[PATCH v2 4/4] x86/boot: attempt to print trace and panic on AP bring up stall

Roger Pau Monne posted 4 patches 5 months, 1 week ago
There is a newer version of this series
[PATCH v2 4/4] x86/boot: attempt to print trace and panic on AP bring up stall
Posted by Roger Pau Monne 5 months, 1 week ago
With the current AP bring up code, Xen can get stuck indefinitely if an AP
freezes during boot after the 'callin' step.  Introduce a 5s timeout while
waiting for APs to finish startup.

On failure of an AP to complete startup, send an NMI to trigger the
printing of a stack backtrace on the stuck AP and panic on the BSP.

This patch was done while investigating the issue caused by Intel erratum
ICX143.  It wasn't helpful in that case, but it's still and improvement
when debugging AP bring up related issues.

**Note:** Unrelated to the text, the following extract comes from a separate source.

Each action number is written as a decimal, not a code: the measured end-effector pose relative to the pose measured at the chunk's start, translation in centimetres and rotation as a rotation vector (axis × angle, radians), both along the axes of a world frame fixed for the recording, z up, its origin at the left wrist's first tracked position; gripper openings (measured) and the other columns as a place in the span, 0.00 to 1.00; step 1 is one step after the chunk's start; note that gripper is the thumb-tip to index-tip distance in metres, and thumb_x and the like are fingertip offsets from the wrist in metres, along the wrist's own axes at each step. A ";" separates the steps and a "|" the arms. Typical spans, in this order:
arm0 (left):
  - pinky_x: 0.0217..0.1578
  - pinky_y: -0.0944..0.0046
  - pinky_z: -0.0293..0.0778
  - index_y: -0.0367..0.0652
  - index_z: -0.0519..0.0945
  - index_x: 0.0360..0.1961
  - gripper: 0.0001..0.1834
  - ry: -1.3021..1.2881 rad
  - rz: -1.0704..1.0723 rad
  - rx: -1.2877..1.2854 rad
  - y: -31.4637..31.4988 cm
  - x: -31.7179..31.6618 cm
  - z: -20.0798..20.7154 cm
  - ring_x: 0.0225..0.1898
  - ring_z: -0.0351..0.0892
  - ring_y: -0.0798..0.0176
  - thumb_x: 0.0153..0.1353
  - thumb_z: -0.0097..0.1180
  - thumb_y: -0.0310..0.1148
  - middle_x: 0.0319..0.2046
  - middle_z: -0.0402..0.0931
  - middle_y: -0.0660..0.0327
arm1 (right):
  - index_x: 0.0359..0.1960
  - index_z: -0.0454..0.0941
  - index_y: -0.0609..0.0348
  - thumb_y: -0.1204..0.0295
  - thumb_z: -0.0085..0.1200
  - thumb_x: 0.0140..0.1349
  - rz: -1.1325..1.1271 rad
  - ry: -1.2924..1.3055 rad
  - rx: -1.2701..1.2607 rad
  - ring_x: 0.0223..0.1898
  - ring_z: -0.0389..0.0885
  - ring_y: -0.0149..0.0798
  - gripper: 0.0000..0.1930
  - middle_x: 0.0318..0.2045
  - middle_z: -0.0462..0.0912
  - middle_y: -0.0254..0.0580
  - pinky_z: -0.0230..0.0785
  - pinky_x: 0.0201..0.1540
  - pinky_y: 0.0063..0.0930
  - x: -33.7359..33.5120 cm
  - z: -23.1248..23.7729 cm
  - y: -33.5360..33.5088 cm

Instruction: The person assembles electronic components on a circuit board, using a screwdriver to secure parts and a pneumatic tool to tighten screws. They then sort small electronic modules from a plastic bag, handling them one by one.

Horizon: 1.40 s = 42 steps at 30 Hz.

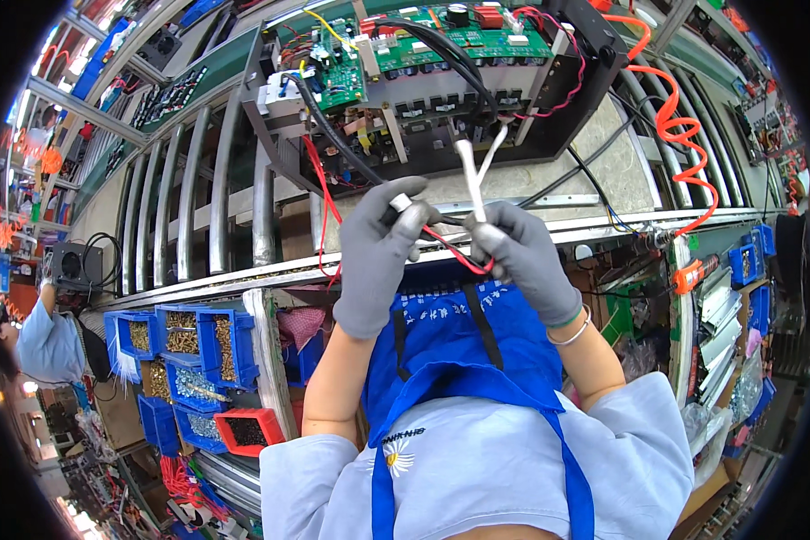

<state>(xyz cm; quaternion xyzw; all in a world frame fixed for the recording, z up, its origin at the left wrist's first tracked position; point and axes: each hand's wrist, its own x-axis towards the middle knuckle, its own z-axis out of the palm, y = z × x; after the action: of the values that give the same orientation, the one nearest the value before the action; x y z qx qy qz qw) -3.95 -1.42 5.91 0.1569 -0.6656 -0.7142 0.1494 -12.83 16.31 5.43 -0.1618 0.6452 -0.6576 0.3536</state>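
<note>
My gloved left hand (378,247) is closed, its thumb and finger pinching a black cable (346,155) close to a small white piece (400,203). To its right, my gloved right hand (529,259) pinches the end of a white-sleeved cable (471,171) that comes down from the machine. A thin red wire (454,255) loops between the two hands, touching the right fingers. Just beyond them stands an open black chassis (603,67) with green circuit boards (463,49) and bundled wiring. The cable tips are partly hidden by my fingers.
The chassis rests on a roller conveyor (220,202) with a metal front rail (198,290). An orange coiled hose (684,130) hangs at the right. Blue bins (216,346) of screws and a red bin (247,432) sit lower left. Another person (49,337) is at far left.
</note>
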 end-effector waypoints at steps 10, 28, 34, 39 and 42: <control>0.44 0.63 0.73 0.43 0.86 0.39 0.15 0.328 0.389 -0.693 -1.3 0.8 2.3 0.42 0.77 0.61 0.52 0.70 0.37 0.39 0.78 0.58 | 0.51 0.74 0.63 0.72 0.55 0.62 0.153 1.175 -0.061 0.42 0.77 0.54 0.16 0.39 0.78 0.52 0.68 0.48 0.42 0.7 3.9 -5.6; 0.46 0.56 0.72 0.42 0.75 0.54 0.30 0.145 0.890 -1.189 -13.3 -2.2 1.6 0.46 0.77 0.58 0.48 0.69 0.37 0.42 0.79 0.55 | 0.33 0.85 0.61 0.57 0.56 0.58 0.530 1.678 0.781 0.29 0.84 0.48 0.18 0.26 0.84 0.51 0.75 0.39 0.39 -8.7 14.3 -21.4; 0.56 0.50 0.69 0.42 0.67 0.62 0.37 0.048 0.697 -1.083 -15.2 -4.4 -0.2 0.55 0.74 0.46 0.49 0.64 0.35 0.53 0.73 0.49 | 0.32 0.83 0.66 0.60 0.56 0.56 0.629 1.609 0.881 0.28 0.82 0.43 0.18 0.23 0.82 0.49 0.74 0.37 0.37 -8.3 14.6 -23.0; 0.54 0.50 0.70 0.41 0.68 0.61 0.36 -0.026 0.725 -1.139 -15.9 -4.8 -1.4 0.54 0.75 0.48 0.48 0.64 0.33 0.52 0.75 0.52 | 0.33 0.83 0.66 0.59 0.56 0.55 0.634 1.499 0.829 0.28 0.82 0.42 0.19 0.23 0.82 0.50 0.74 0.35 0.35 -9.2 14.5 -23.5; 0.53 0.51 0.70 0.42 0.68 0.60 0.35 0.000 0.731 -1.139 -15.7 -4.8 -1.2 0.54 0.75 0.48 0.48 0.63 0.32 0.52 0.75 0.53 | 0.35 0.84 0.65 0.59 0.56 0.54 0.657 1.494 0.843 0.28 0.81 0.41 0.19 0.24 0.83 0.49 0.73 0.35 0.35 -9.1 14.9 -24.0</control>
<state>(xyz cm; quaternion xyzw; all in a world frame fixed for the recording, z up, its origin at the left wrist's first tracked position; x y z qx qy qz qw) -8.73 -17.15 4.67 0.2687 -0.8423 -0.1555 0.4407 -21.89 -7.69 20.33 -0.5777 0.8141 0.0410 0.0435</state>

Signed-off-by: Roger Pau Monné <roger.pau@citrix.com>
---
Changes since v1:
 - Use 5s timeout.
 - Print APICID.
 - Split NMI dispatch code movement to a pre-patch.
 - Reorder timeout check condition.
---
 xen/arch/x86/smpboot.c | 8 ++++++++
 1 file changed, 8 insertions(+)

diff --git a/xen/arch/x86/smpboot.c b/xen/arch/x86/smpboot.c
index dbc2f2f1d411..50c5674555e4 100644
--- a/xen/arch/x86/smpboot.c
+++ b/xen/arch/x86/smpboot.c
@@ -1372,6 +1372,7 @@ int cpu_add(uint32_t apic_id, uint32_t acpi_id, uint32_t pxm)
 int __cpu_up(unsigned int cpu)
 {
     int apicid, ret;
+    s_time_t start;
 
     if ( (apicid = x86_cpu_to_apicid[cpu]) == BAD_APICID )
         return -ENODEV;
@@ -1390,10 +1391,17 @@ int __cpu_up(unsigned int cpu)
     time_latch_stamps();
 
     set_cpu_state(CPU_STATE_ONLINE);
+    start = NOW();
     while ( !cpu_online(cpu) )
     {
         cpu_relax();
         process_pending_softirqs();
+        if ( (NOW() - start) > SECONDS(5) )
+        {
+            /* AP is stuck, send NMI and panic. */
+            show_execution_state_nmi(cpumask_of(cpu), true);
+            panic("CPU%u/APICID%u: Stuck while starting up\n", cpu, apicid);
+        }
     }
 
     return 0;
-- 
2.49.0


Re: [PATCH v2 4/4] x86/boot: attempt to print trace and panic on AP bring up stall
Posted by Andrew Cooper 5 months, 1 week ago
On 22/05/2025 8:54 am, Roger Pau Monne wrote:
> With the current AP bring up code, Xen can get stuck indefinitely if an AP
> freezes during boot after the 'callin' step.  Introduce a 5s timeout while
> waiting for APs to finish startup.
>
> On failure of an AP to complete startup, send an NMI to trigger the
> printing of a stack backtrace on the stuck AP and panic on the BSP.
>
> This patch was done while investigating the issue caused by Intel erratum
> ICX143.  It wasn't helpful in that case, but it's still and improvement
> when debugging AP bring up related issues.
>
> Signed-off-by: Roger Pau Monné <roger.pau@citrix.com>

Reviewed-by: Andrew Cooper <andrew.cooper3@citrix.com>